Input records below:

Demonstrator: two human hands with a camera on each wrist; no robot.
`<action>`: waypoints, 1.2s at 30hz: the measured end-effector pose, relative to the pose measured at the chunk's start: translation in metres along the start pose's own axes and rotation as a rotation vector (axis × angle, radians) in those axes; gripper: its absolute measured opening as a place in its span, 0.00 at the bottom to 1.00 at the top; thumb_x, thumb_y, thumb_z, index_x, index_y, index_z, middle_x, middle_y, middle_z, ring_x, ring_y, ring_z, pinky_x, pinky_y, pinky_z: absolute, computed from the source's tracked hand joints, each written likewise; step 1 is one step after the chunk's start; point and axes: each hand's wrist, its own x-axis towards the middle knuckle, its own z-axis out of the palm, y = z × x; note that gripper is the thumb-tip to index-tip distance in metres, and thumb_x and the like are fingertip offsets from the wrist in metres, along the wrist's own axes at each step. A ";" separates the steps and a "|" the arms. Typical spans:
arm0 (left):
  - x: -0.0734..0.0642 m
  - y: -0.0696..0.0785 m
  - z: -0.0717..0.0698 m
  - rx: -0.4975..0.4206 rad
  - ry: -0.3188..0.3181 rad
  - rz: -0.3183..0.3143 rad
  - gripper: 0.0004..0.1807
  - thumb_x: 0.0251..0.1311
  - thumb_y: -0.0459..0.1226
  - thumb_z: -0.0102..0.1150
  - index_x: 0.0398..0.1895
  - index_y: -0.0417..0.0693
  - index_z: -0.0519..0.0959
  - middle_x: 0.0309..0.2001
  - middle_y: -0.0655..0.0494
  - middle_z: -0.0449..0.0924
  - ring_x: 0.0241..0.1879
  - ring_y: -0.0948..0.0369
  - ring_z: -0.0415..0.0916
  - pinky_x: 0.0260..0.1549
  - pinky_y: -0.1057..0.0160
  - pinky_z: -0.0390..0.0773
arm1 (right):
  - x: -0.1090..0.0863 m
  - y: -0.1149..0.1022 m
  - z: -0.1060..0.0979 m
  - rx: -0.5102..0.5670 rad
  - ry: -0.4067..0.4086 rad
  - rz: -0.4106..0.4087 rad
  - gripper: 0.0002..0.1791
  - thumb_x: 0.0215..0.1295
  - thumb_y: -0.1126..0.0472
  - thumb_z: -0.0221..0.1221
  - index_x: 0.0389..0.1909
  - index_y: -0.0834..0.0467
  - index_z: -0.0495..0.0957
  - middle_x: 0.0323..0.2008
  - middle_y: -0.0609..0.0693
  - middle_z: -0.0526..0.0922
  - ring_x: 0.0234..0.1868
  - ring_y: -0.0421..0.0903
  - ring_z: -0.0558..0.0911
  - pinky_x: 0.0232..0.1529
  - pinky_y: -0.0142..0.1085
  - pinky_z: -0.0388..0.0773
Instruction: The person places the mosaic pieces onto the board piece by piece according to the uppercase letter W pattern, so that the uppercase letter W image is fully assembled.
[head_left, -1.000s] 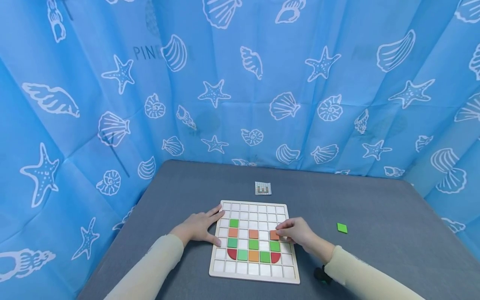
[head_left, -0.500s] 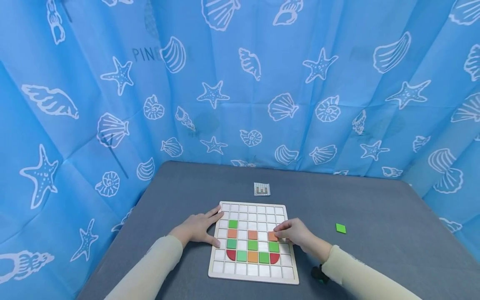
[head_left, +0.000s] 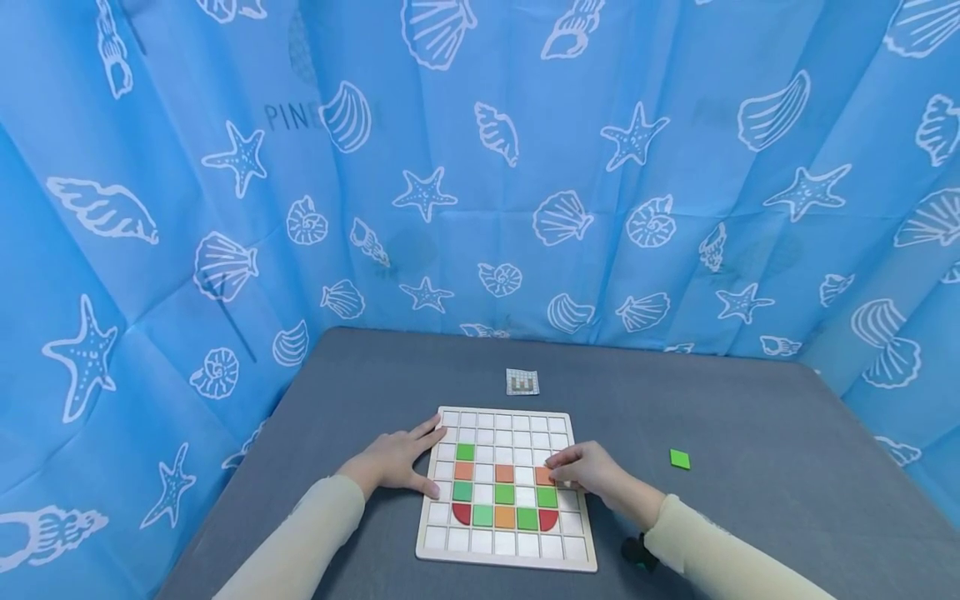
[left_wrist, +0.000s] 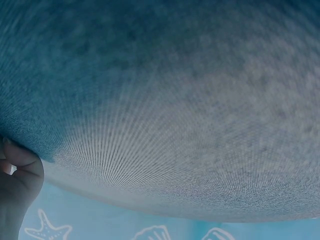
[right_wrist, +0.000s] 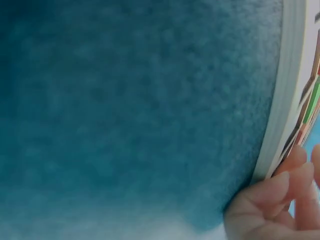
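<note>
A white gridded board (head_left: pixel 508 543) lies on the table, bearing green, orange and red tiles in several cells. My left hand (head_left: pixel 393 460) has its fingers spread, with fingertips and thumb on the board's left edge. At the board's right side, my right hand (head_left: pixel 592 469) pinches an orange tile (head_left: pixel 543 476) at a cell above a green tile (head_left: pixel 547 497). Curled right fingers (right_wrist: pixel 272 192) show beside the board edge (right_wrist: pixel 282 100) in the right wrist view; the tile under them is hard to make out. Only part of the left hand (left_wrist: pixel 22 175) appears in the left wrist view.
A loose green tile (head_left: pixel 679 459) lies on the grey table (head_left: pixel 420 367) to the right. Behind the board is a small card (head_left: pixel 522 382) with a grid pattern. A dark object (head_left: pixel 637 552) sits by the right sleeve. A blue shell-print curtain (head_left: pixel 465 250) hangs behind.
The orange tile at my right fingertips has shifted slightly left and sits straighter over its cell. My left hand stays on the board's edge. The head view has tilted slightly up.
</note>
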 end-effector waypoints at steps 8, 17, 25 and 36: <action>-0.001 0.000 0.003 0.001 -0.004 -0.004 0.56 0.45 0.65 0.67 0.77 0.60 0.54 0.77 0.62 0.44 0.69 0.48 0.58 0.62 0.43 0.61 | -0.002 0.010 -0.024 0.031 -0.026 0.023 0.14 0.63 0.67 0.61 0.49 0.65 0.82 0.27 0.51 0.78 0.26 0.47 0.73 0.29 0.38 0.70; -0.003 0.001 0.003 0.002 0.000 -0.010 0.56 0.46 0.65 0.67 0.77 0.60 0.55 0.77 0.62 0.44 0.69 0.47 0.58 0.61 0.43 0.62 | -0.008 0.020 -0.076 0.051 0.004 -0.027 0.20 0.68 0.63 0.58 0.58 0.68 0.75 0.36 0.53 0.76 0.30 0.49 0.72 0.33 0.42 0.71; 0.000 -0.001 0.004 0.001 0.004 -0.007 0.56 0.45 0.65 0.67 0.77 0.60 0.55 0.77 0.62 0.44 0.69 0.47 0.58 0.61 0.44 0.62 | -0.010 0.030 -0.119 -0.012 -0.029 -0.092 0.26 0.70 0.57 0.58 0.63 0.69 0.70 0.59 0.70 0.72 0.53 0.64 0.75 0.45 0.50 0.75; 0.002 -0.001 0.005 0.010 0.006 0.000 0.56 0.45 0.66 0.66 0.77 0.61 0.54 0.77 0.62 0.44 0.69 0.47 0.58 0.61 0.43 0.62 | 0.002 0.062 -0.162 -0.045 -0.060 -0.101 0.32 0.72 0.53 0.55 0.66 0.71 0.64 0.67 0.75 0.58 0.65 0.71 0.61 0.55 0.61 0.68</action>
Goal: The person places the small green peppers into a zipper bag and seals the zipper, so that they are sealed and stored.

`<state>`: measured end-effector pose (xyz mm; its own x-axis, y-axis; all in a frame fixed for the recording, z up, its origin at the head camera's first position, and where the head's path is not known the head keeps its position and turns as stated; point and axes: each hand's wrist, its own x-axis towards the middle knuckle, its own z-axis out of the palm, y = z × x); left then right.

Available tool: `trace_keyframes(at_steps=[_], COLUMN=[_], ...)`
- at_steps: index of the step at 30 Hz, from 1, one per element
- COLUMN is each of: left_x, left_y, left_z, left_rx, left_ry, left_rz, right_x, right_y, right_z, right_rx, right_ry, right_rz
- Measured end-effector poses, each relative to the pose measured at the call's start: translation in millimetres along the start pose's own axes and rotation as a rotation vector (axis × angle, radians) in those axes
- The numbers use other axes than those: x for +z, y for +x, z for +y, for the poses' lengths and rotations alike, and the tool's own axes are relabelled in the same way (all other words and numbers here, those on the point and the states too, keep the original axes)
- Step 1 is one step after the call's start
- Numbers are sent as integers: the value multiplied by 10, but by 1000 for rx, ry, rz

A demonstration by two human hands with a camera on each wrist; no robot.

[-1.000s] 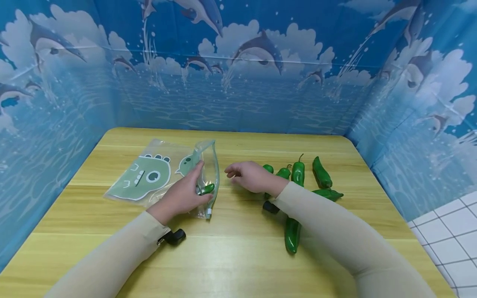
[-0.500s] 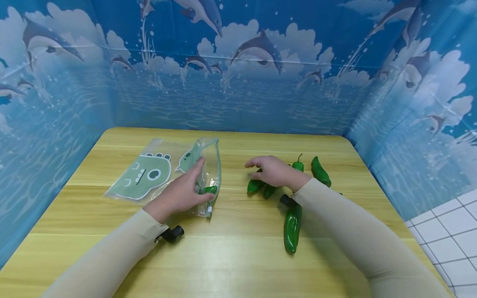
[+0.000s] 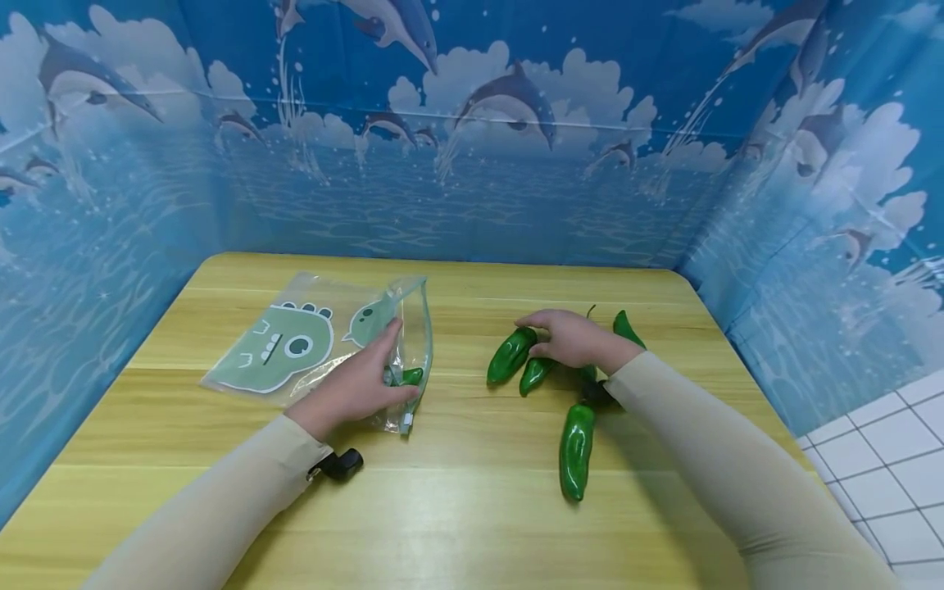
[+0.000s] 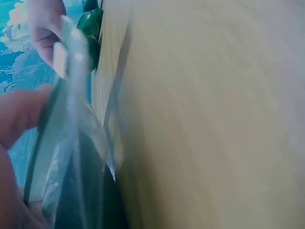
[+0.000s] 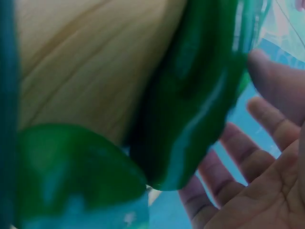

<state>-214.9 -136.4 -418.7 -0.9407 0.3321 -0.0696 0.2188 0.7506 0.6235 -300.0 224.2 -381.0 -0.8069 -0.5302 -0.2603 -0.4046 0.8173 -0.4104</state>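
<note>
dolphin curtains back the bench; left hand, spread wide, touches a bag with a pepper inside; right hand, loosely wide, reaches round a second pepper.

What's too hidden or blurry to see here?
Head: parts of the green peppers, behind the right hand and sleeve.
Head: part of the bag, behind the left hand.
Left wrist: what the dark green patch is, blurred.
Right wrist: the long pepper, cut off by the top edge.

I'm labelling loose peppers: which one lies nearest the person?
The pepper lowest in the head view; the other loose peppers lie farther back, by the right hand or sleeve.
</note>
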Motion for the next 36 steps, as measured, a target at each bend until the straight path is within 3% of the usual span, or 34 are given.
trace_keyframes(at_steps=[8,17,36], left_x=[50,63,65], left_y=[26,36,38], left_z=[-17,-24,-47], left_rx=[-5,-2,-24], left_ry=[41,58,55], left_rz=[7,15,36], right_x=[71,160,209], right_y=[40,69,76], right_z=[41,147,191], right_rx=[-33,36,47], right_ry=[-7,-16,15], right_rz=[-23,-23,4])
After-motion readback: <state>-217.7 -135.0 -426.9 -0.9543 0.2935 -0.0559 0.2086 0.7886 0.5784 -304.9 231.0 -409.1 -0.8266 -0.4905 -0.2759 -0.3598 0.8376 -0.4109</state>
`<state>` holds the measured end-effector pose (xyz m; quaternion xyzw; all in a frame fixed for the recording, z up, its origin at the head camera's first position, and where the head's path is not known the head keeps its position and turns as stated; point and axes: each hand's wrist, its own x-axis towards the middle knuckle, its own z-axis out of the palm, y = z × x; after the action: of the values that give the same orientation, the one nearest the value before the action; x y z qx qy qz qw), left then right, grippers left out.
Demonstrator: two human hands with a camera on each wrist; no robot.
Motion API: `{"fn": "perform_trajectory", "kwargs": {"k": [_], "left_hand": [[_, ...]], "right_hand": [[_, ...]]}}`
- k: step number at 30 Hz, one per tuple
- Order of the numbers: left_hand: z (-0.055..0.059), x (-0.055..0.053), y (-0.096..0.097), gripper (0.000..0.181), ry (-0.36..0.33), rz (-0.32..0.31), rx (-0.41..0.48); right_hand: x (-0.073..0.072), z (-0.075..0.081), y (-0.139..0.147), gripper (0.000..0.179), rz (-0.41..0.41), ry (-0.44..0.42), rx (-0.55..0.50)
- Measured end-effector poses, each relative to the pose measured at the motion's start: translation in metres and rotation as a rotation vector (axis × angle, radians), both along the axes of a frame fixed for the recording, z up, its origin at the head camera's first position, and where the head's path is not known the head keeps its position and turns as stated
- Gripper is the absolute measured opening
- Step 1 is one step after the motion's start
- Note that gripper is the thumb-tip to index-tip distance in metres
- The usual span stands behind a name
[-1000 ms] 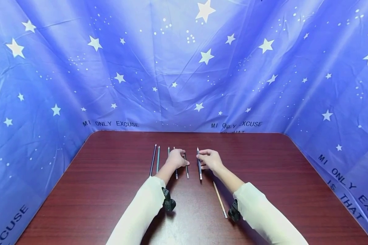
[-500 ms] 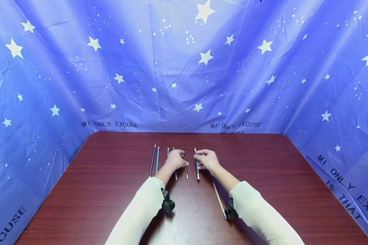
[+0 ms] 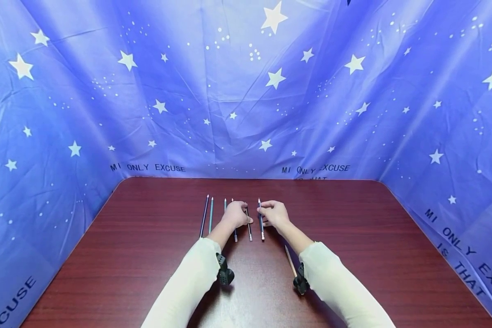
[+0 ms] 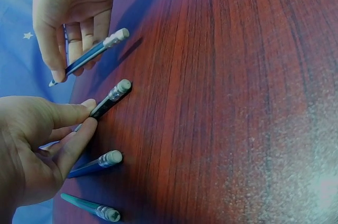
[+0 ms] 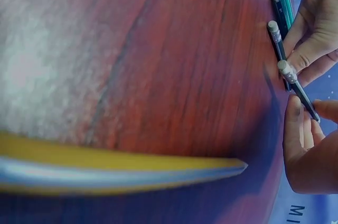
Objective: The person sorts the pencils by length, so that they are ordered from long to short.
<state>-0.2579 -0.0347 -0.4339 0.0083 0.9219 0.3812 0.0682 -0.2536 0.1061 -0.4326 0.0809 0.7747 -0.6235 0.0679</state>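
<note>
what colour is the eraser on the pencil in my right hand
Whitish; the eraser shows best in the left wrist view.

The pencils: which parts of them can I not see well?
Head view: yellow pencil, back end covered by the black wrist device.
Head view: leftmost pencil, eraser end covered by the left sleeve.
Left wrist view: pencil in the left hand, tip hidden by that hand.
Right wrist view: yellow pencil, blurred, cut off by left edge.

The right hand (image 5: 311, 152) pinches a dark pencil (image 5: 303, 95); the left hand (image 5: 317, 31) touches a 2nd pencil (image 5: 278, 43); a blurred yellow pencil (image 5: 119, 172) lies on the bench (image 5: 174, 76)
</note>
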Motion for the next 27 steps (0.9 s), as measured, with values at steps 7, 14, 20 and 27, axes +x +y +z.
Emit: {"fn": "perform_trajectory", "kwargs": {"k": [7,14,20,27], "left_hand": [[-0.001,0.0,-0.001,0.059,0.018,-0.001,-0.016],[-0.001,-0.001,-0.001,0.059,0.011,-0.005,-0.018],[0.0,-0.001,-0.001,0.06,0.011,-0.003,-0.016],[0.001,0.001,0.001,0.059,0.024,-0.006,-0.022]], "right_hand": [[-0.003,-0.001,-0.006,0.026,0.002,0.02,0.031],[-0.004,-0.003,-0.006,0.026,-0.002,0.026,0.061],[-0.006,-0.007,-0.006,0.026,0.005,0.048,0.113],[-0.008,-0.014,-0.006,0.022,-0.011,0.087,0.211]]}}
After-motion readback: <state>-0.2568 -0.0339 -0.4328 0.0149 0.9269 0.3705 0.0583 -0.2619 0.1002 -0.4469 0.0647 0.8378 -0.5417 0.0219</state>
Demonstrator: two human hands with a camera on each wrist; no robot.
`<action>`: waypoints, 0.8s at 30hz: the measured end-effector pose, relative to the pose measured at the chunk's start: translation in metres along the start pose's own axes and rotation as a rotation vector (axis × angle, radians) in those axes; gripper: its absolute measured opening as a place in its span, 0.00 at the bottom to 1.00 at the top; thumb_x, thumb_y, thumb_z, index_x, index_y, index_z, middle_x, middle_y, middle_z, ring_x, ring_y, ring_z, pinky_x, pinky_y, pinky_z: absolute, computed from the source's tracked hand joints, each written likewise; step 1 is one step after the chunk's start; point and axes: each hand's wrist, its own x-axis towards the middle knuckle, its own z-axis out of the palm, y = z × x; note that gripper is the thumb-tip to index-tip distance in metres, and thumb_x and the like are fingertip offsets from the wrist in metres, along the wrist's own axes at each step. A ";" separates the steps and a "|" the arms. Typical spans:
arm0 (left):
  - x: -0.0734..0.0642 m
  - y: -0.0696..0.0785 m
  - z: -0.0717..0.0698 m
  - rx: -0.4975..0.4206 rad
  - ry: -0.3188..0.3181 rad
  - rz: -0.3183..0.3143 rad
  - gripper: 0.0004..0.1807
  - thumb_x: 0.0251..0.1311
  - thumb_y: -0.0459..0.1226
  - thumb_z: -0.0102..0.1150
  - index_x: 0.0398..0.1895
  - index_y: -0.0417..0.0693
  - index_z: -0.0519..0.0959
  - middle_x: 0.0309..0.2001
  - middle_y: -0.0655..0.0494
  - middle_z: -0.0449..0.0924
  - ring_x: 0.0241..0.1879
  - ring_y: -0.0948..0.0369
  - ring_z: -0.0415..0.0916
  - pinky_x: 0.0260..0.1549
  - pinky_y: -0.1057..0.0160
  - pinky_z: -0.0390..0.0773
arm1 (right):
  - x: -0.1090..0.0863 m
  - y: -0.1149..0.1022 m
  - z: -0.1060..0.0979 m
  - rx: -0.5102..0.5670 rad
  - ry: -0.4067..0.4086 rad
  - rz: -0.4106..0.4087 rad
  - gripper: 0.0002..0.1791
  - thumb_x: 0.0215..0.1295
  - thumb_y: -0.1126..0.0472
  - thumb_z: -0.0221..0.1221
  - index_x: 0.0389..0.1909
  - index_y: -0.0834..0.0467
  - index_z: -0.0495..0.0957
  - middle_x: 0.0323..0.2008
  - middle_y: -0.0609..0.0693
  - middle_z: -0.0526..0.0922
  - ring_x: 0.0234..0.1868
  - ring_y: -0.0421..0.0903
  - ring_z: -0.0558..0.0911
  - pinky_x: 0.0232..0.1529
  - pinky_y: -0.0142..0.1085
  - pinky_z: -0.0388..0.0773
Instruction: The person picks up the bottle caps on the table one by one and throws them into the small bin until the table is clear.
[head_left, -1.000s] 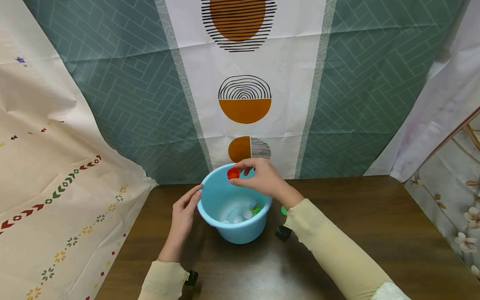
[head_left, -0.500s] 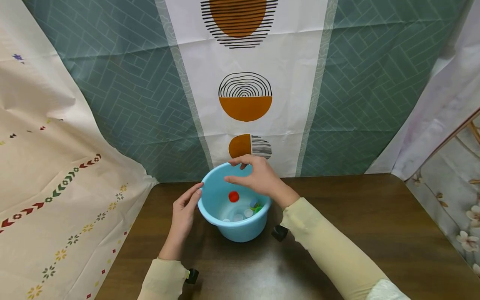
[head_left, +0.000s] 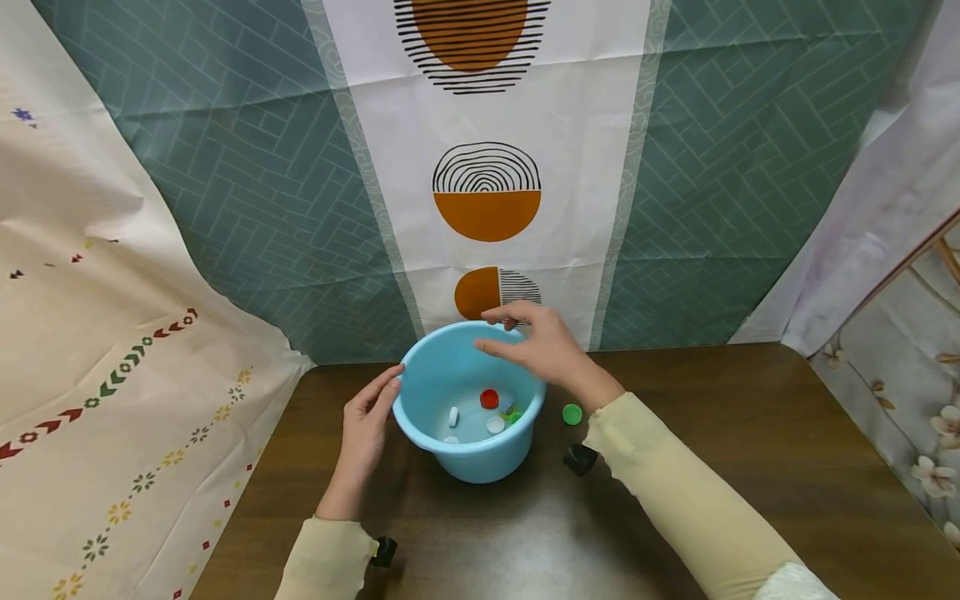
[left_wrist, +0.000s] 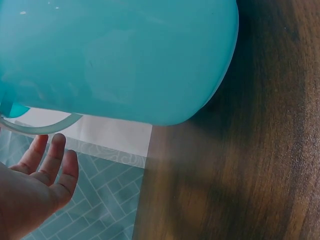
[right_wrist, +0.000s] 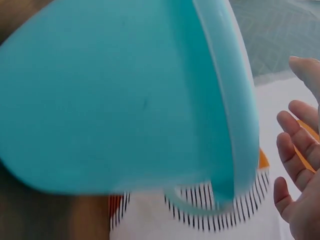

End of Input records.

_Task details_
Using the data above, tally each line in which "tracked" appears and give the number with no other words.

_Task response_
2